__REQUIRED WORK__
Make an exact copy of the listing below.

__DATA__
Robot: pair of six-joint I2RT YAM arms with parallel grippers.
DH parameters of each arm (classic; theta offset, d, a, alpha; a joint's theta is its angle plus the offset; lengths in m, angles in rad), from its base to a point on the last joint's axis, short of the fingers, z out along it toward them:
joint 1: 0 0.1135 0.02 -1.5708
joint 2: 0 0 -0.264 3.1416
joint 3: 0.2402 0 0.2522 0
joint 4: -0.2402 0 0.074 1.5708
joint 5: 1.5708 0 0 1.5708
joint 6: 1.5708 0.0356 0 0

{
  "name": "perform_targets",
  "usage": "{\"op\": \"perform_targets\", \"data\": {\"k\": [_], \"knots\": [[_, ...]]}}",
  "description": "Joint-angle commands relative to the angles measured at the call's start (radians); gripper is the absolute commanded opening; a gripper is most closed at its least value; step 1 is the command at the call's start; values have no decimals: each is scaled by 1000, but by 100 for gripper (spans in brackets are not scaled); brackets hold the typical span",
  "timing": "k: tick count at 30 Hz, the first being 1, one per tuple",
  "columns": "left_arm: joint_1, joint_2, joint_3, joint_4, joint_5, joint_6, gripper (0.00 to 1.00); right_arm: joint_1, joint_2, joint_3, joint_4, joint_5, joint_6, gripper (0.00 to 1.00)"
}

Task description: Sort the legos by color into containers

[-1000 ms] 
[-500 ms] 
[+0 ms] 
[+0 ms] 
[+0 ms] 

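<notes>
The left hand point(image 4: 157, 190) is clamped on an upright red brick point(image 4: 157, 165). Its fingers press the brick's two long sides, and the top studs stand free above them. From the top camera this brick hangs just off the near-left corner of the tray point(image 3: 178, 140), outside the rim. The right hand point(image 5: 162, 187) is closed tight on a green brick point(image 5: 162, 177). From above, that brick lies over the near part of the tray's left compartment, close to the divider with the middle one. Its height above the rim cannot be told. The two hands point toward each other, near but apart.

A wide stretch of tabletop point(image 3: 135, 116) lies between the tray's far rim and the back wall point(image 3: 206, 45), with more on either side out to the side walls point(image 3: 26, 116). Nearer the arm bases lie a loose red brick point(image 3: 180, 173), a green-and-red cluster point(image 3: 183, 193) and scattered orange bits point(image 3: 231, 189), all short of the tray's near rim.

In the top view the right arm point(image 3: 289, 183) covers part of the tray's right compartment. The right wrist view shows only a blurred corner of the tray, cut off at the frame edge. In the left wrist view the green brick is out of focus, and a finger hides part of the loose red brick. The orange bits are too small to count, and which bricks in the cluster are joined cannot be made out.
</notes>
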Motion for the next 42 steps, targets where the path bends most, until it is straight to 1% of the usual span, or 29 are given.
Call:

__OUTPUT__
Robot: pair of six-joint I2RT YAM arms with parallel grippers.
DH parameters of each arm (classic; theta offset, d, a, alpha; a joint's theta is its angle plus the offset; lengths in m, angles in rad), from its base to a point on the last joint's axis, short of the fingers, z out along it toward them:
joint 1: 0 0.1135 0.02 -1.5708
joint 2: 0 0 -0.264 3.1416
joint 3: 0.2402 0 0.2522 0
joint 4: -0.2402 0 0.074 1.5708
joint 5: 1.5708 0 0 1.5708
joint 6: 1.5708 0.0356 0 0

{
  "name": "perform_targets",
  "usage": "{\"op\": \"perform_targets\", \"data\": {\"k\": [_], \"knots\": [[_, ...]]}}",
  "description": "Joint-angle commands relative to the angles measured at the call's start (radians); gripper is the absolute commanded opening; a gripper is most closed at its least value; step 1 is the command at the call's start; values have no decimals: each is scaled by 1000, but by 100 for gripper (spans in brackets are not scaled); brackets hold the typical span",
  "timing": "k: tick count at 30 Hz, the first being 1, one per tuple",
  "columns": "left_arm: joint_1, joint_2, joint_3, joint_4, joint_5, joint_6, gripper (0.00 to 1.00); right_arm: joint_1, joint_2, joint_3, joint_4, joint_5, joint_6, gripper (0.00 to 1.00)"
}

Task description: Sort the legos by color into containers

[-1000 ms] 
[-500 ms] 
[+0 ms] 
[+0 ms] 
[+0 ms] 

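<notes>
The left hand point(image 4: 157, 190) is clamped on an upright red brick point(image 4: 157, 165). Its fingers press the brick's two long sides, and the top studs stand free above them. From the top camera this brick hangs just off the near-left corner of the tray point(image 3: 178, 140), outside the rim. The right hand point(image 5: 162, 187) is closed tight on a green brick point(image 5: 162, 177). From above, that brick lies over the near part of the tray's left compartment, close to the divider with the middle one. Its height above the rim cannot be told. The two hands point toward each other, near but apart.

A wide stretch of tabletop point(image 3: 135, 116) lies between the tray's far rim and the back wall point(image 3: 206, 45), with more on either side out to the side walls point(image 3: 26, 116). Nearer the arm bases lie a loose red brick point(image 3: 180, 173), a green-and-red cluster point(image 3: 183, 193) and scattered orange bits point(image 3: 231, 189), all short of the tray's near rim.

In the top view the right arm point(image 3: 289, 183) covers part of the tray's right compartment. The right wrist view shows only a blurred corner of the tray, cut off at the frame edge. In the left wrist view the green brick is out of focus, and a finger hides part of the loose red brick. The orange bits are too small to count, and which bricks in the cluster are joined cannot be made out.
</notes>
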Motion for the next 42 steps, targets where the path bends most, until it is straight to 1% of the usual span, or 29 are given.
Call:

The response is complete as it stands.